SQLTeam.com | Weblogs | Forums

Find specific words in sentences (with huge volume)

tsql
sql2014

#1

Hi,

need your help with find specific words in given sentences.
I have 2 tables:

  1. With ~4000 words.
  2. With ~28,000 sentences.

I want to add a column to the second table with the words that were found.
for example:

I tried to use cursor, but it took too much time (I stopped it after 1 hour).
What is the best way to do it and how?

Thanks in advance.
Z


#2

I would SPLIT the [Sentences] column into one-word-per-row and then JOIN that result to your [Words exist] column

Slight snag may be that a word may not be separated by spaces - e.g. hyphen, comma, etc., so you will have to take care of that.

I suggest you use Jeff Moden's Splitter Function as its probably the most efficient one out there.

yeah, that would be deadly I'm afraid ...

P.S. On tables where we want to do this (typically free-word search on names and Address, and product Descriptions etc.) we maintain a permanent table of split-words (i.e. change that any time the source Description is changed). We also have a dictionary of word-stems and alias words, so that we can "tune" the things that an end user might search for against the actual descriptions.

So for example Mice might be set up as an alias for Mouse - maybe Rat/Rats too? - ditto for plural-alias for Dogs and Cats


#3

This should give you what you're after...

IF OBJECT_ID('tempdb..#Sentense', 'U') IS NOT NULL 
DROP TABLE #Sentense;

CREATE TABLE #Sentense (
	Sentense VARCHAR(1000) NOT NULL,
	WordExist varchar(1000) NULL 
	);
INSERT #Sentense (Sentense) VALUES
	('This is a dog'),
	('I saw a cat and a dog'),
	('I love mouse and dogs'),
	('I love you'),
	('I like bananna'),
	('Cats and dogs living together');

IF OBJECT_ID('tempdb..#Word', 'U') IS NOT NULL 
DROP TABLE #Word;

CREATE TABLE #Word (
	Word VARCHAR(20) NOT NULL 
	);
INSERT #Word (Word) VALUES
	('dog'), ('cat'), ('mouse');

--==============================================

UPDATE s SET 
	s.WordExist = STUFF(we.WordExist, 1, 2, '')
FROM
	#Sentense s
	CROSS APPLY (
			SELECT 
				CONCAT(', ', w.Word)
			FROM 
				#Word w
			WHERE 
				s.Sentense LIKE '%' + w.Word + '%'
			FOR XML PATH('')
			) we (WordExist);


SELECT * FROM #Sentense s;

HTH,
Jason


#4
	, ('Category dogma')

? :slight_smile:


#5

Looks at the OP test data... "dogs" = "dog"...
Tells me that they want a "contains" match...


#6

Hehehe ... yeah, I'm used to a decent spec too ... but in here I take a much broader assumption ....

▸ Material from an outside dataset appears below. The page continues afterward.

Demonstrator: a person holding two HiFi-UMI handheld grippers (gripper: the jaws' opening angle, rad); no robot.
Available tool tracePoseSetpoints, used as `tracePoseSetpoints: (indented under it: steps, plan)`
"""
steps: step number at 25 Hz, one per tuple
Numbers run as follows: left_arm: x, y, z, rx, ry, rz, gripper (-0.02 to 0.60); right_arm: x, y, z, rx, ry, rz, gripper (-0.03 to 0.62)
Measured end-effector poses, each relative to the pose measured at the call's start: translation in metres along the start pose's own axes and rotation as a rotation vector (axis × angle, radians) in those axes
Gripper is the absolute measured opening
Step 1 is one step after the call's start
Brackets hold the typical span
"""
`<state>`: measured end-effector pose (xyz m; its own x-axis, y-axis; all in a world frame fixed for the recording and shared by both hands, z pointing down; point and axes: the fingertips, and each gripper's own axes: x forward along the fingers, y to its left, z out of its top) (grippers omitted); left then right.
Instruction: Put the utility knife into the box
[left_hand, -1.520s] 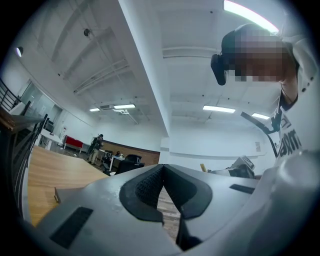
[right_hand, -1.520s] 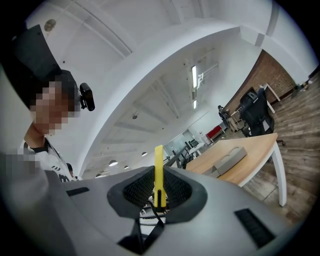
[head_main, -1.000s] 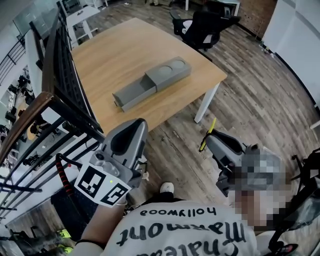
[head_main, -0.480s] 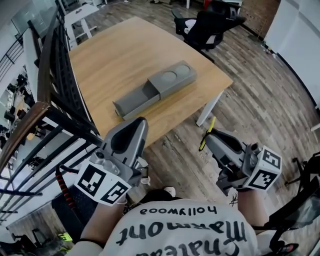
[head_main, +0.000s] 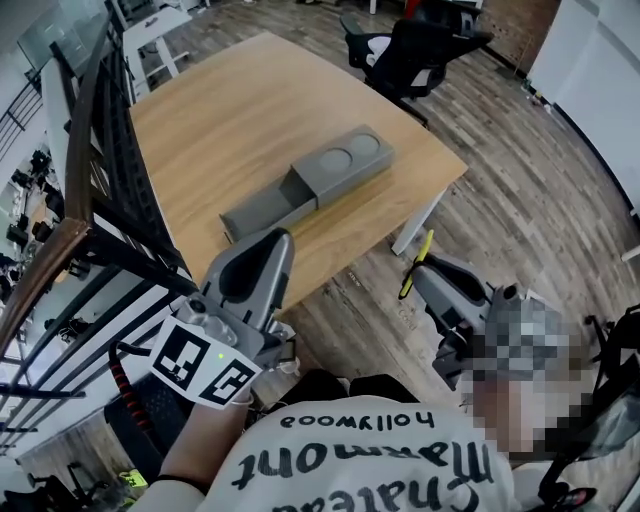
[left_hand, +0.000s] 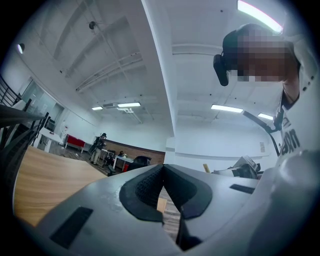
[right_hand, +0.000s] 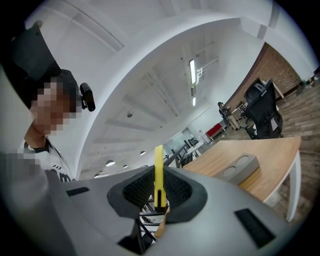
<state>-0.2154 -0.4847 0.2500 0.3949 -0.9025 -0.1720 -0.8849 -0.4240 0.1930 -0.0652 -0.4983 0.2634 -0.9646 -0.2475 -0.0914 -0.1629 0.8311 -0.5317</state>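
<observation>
The yellow utility knife (right_hand: 158, 172) is pinched between the jaws of the right tool (right_hand: 159, 196). It stands upright in the ribbed pads, and its upper end reaches well above the jaw tips. In the head view the knife (head_main: 415, 264) sticks out of the right tool (head_main: 419, 284) as a thin yellow bar over the wooden floor (head_main: 520, 200), off the near edge of the tabletop (head_main: 220, 110) and well apart from the box (head_main: 310, 183). The box lies near the middle of the tabletop. It is a long grey case whose drawer (head_main: 258, 211) is slid out toward the left, and the cover (head_main: 345, 160) on the other half bears two round hollows on top. Only the drawer's own grey inside can be made out, and whatever lies under the cover is hidden. From the right gripper view the box (right_hand: 241, 167) shows to the right of the jaws, on the tabletop (right_hand: 272, 155). The left tool (head_main: 272, 245) is held low before the tabletop's near corner, next to a black railing (head_main: 105, 190). Its jaws (left_hand: 161, 175) are pressed together at the tips. A black office chair (head_main: 415, 50) stands beyond the far side.
</observation>
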Motion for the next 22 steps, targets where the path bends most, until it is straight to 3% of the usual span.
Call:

Root-words much harder of course ... even "exact words" is reasonably hard, assuming that the delimiter cannot be guaranteed to be a space, or a set of easily handled characters.

But there again the underlying question might be actually about proprietary part numbers, or somesuch, which are inherently unique and won't give any false positives ...


#7

I've been asked to do this sot of thing before and it's been my experience that those making the request don't tend to think through the ramifications of what they're asking for. In the end, depending on what's needed, this type of solution can be as simple as what I posted above to insanely complex "fuzzy logic" matching.
Until the OP comes back with some clarification, we really don't know, and I'm not going to waste my time coding a complex solution based on a , possible incorrect, hunch.


#8

You and me both :slight_smile:

have emoji changed I wonder? I went looking for one, found loads of new ones (or so it seems to me) ... a Thumbs Up would have been nice to use ... but amongst the hundreds ... didn't find one of those at all.


#9

No idea... I'm still relatively new to this forum.


#10

Wow ! @Jason_A_Long, it's super helpful ! thank you very much ! it runs 4.5 minutes and gives me exactly what I need.
You rock !

Eithan


#11

Thank you all for your answers !

E


#12

Hi Jason,

Thanks a lot for the solution.
it's work great on production (~4:30 minutes) .

just to emphasize your solution, i stopped the cursor after one hour on production.

well done.

Sasi


#13

I have to ask, how big are the sentences in bytes? For example, are they all <= 8000 bytes each? Also, what is the data-type of the column the sentences are in?